_What the task requires:_ Would you repeat the listing below verbatim and drop the images?
━━━━━ Dataset extract
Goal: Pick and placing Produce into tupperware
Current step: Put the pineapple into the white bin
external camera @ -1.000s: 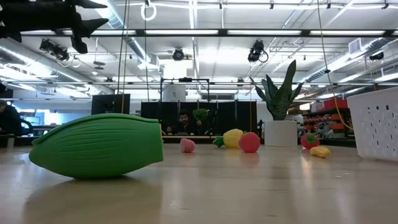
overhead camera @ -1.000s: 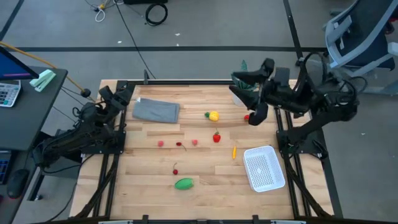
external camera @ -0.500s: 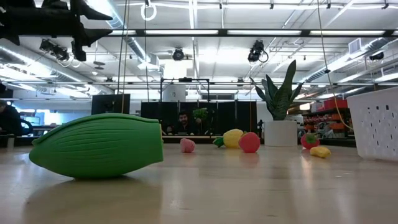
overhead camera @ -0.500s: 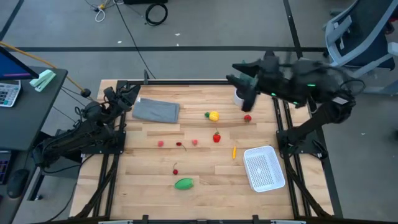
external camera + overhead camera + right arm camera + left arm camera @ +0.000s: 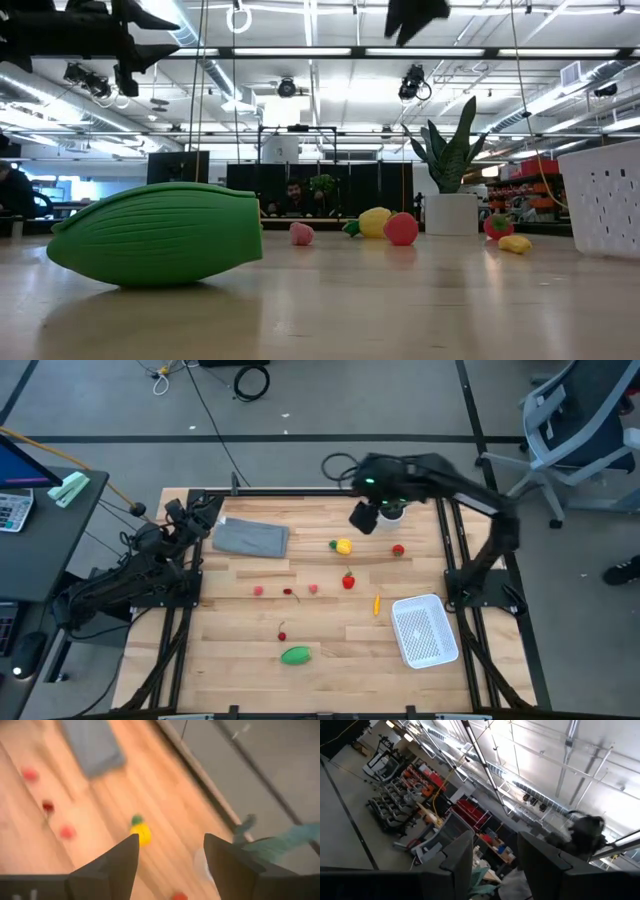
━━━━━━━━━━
_Solution to this task:_
Goal: Pick and placing Produce into tupperware
Current step: Put the pineapple into the white bin
external camera @ -1.000s: 
overhead camera @ -1.000s: 
external camera @ -0.500s: 
overhead camera @ -0.500s: 
external camera + overhead camera + right arm camera + left arm camera @ +0.000s: 

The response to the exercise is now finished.